San Diego company's stem cells treat diabetes in mice
Feb 22,2008 00:00 by Terri Somers

SAN DIEGO - A tiny San Diego biotechnology company has coaxed human embryonic stem cells to evolve into cells that produce insulin to control blood sugar when injected into mice with diabetes, according to a study published online Wednesday in the journal Nature Biotechnology.

The study shows that Novocell, a privately held company with 37 employees, is moving one step closer to its goal of creating a human embryonic stem cell therapy for diabetes.

"I think this validates human embryonic stem cells as something that can be very valuable and used to produce islet-like cells for diabetes treatment, a very specific, very differentiated cell type that would be very difficult to get otherwise," said Emmanuel Baetge, Novocell's chief scientist and the senior author of the study.

Novocell is one of a handful of companies delving into the controversial world of human embryonic stem cells in the hopes of developing therapies to treat a number of diseases. Embryonic stem cells, which exist just days after fertilization, evolve into the more than 200 different cell types in the body. But the field is controversial because it requires the destruction of a days-old human embryo.

Novocell uses stem cells derived from embryos left over from the in-vitro fertilization process and no longer wanted by people attempting to have children.

In November 2001, when Baetge joined the company, it had not made even one stem cell line from embryonic stem cells. So Baetge and his team started from scratch.

In 2005, the team published a study showing they could coax human embryonic stem cells to become endoderm cells, a lineage of cells that eventually turn into islet cells and other cell types.

In 2006, the team showed it could develop these cells further into fetal endocrine cells.

But then they had trouble trying to get them to evolve further into the islet cells, Baetge said. So, they backed up the process to one step before the development of endocrine cells, he said.

They took those cells, the progenitors of the endocrine cells, and injected them into mice and eventually got the insulin-producing cells.

There is something in the living organism that signals these cells to develop into islet cells, Baetge said.

The cells were injected into 105 mice. Some were chemically induced to have diabetes and others were not. Ninety-two percent of the animals made functional islet cells, a very high percentage of success, Baetge said.

"We've finally gotten to a point where we can say that we can make this function well and can now work on how this can be turned into a product," Baetge said.

At least 170 million people globally have diabetes, with numbers expected to double by 2030. Five percent to 10 percent have Type 1 diabetes, caused when the immune system mistakenly destroys the insulin-producing cells in the pancreas.

In both Types 1 and 2 diabetes, the body cannot use insulin properly or make enough of it to regulate glucose in the blood. Patients must monitor their blood sugar and often must take insulin as needed.

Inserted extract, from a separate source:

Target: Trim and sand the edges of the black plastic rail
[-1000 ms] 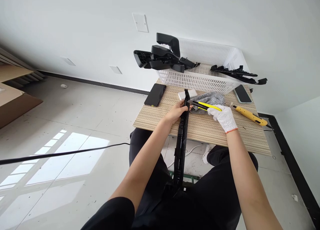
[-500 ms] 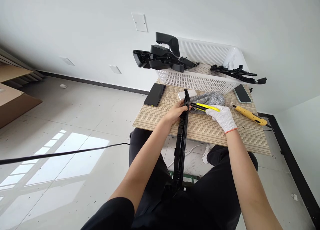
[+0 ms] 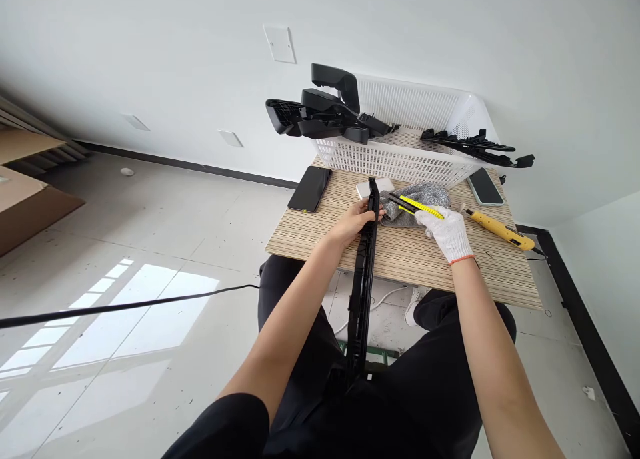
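My bare left hand (image 3: pixel 356 222) is closed around the upper part of a long black plastic trim piece (image 3: pixel 364 279). That piece slants from the table down between my legs. In a white knit glove with an orange cuff, my right hand (image 3: pixel 445 231) grips a yellow and black utility knife (image 3: pixel 420 206). The knife points left toward the trim piece, its front end apart from it and over a crumpled grey cloth (image 3: pixel 431 194). Whether its blade is out is too small to tell.
A white plastic basket (image 3: pixel 400 160) holding several black plastic parts (image 3: pixel 330 109) stands at the table's back. On the wooden table (image 3: pixel 300 236) lie a black phone (image 3: pixel 310 188), a white box-like object (image 3: pixel 383 185), another phone (image 3: pixel 485 186) and a yellow corded tool (image 3: pixel 501 230).
My right hand has drawn the utility knife a little to the right and up, away from the trim piece. My left hand and the trim piece have stayed in place.
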A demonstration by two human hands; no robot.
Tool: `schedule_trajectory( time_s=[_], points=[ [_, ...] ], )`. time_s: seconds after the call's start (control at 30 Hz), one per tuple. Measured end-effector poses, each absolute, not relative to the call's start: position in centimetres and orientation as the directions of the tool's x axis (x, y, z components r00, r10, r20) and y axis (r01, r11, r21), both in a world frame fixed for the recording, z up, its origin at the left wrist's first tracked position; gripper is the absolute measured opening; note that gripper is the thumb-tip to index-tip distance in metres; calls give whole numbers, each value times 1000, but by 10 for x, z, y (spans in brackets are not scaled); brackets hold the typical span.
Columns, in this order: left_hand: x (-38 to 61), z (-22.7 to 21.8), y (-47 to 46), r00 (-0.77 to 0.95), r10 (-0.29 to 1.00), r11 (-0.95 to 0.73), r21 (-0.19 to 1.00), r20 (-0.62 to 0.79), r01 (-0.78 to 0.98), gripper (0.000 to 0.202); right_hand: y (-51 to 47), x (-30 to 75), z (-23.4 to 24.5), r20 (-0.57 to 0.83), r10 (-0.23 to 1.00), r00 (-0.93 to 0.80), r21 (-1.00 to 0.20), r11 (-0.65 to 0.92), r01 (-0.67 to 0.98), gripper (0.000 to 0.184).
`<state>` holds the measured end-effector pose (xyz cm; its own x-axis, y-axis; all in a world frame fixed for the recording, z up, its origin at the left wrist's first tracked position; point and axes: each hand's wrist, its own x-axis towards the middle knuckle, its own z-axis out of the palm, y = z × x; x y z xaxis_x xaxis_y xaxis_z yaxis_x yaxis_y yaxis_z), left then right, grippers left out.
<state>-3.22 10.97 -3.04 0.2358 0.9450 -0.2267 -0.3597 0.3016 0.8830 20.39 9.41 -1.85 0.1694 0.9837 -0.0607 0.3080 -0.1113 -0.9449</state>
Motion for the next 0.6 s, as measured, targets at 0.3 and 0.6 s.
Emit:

A Canadian team is having some success transplanting purified islet cells harvested from cadavers into diabetics. But that supply of islet cells is limited.

Novocell's plan is to use human embryonic stem cells to create a plentiful and ongoing pool of cells that can be created under standardized processes and then injected into humans. The company's technology involves a process of encapsulating they cells in a polymer that would make them invisible to the immune system, and therefore avoid the need for recipients to take immune-suppression drugs to prevent rejection of the cells.

The encapsulation procedure was not used on the cells injected into the mice for this study. But that process is now under way in further mice studies at the company, Baetge said.

Meanwhile, the company is also working on a process of purifying the cells before transplantation, he said.

Novocell then plans to begin meeting with the Food and Drug Administration to determine its pathway toward approval to begin clinical trials using its cells, he said.

"Obviously that kind of research is expensive and requires probably more financial resources than Novocell's current shareholder base has the ability to provide," said Chief Executive Alan Lewis.

In the next 12 months, Novocell is hoping to find a corporate partner with those resources as well as experience in manufacturing and commercialization to help move its product closer to market, Lewis said.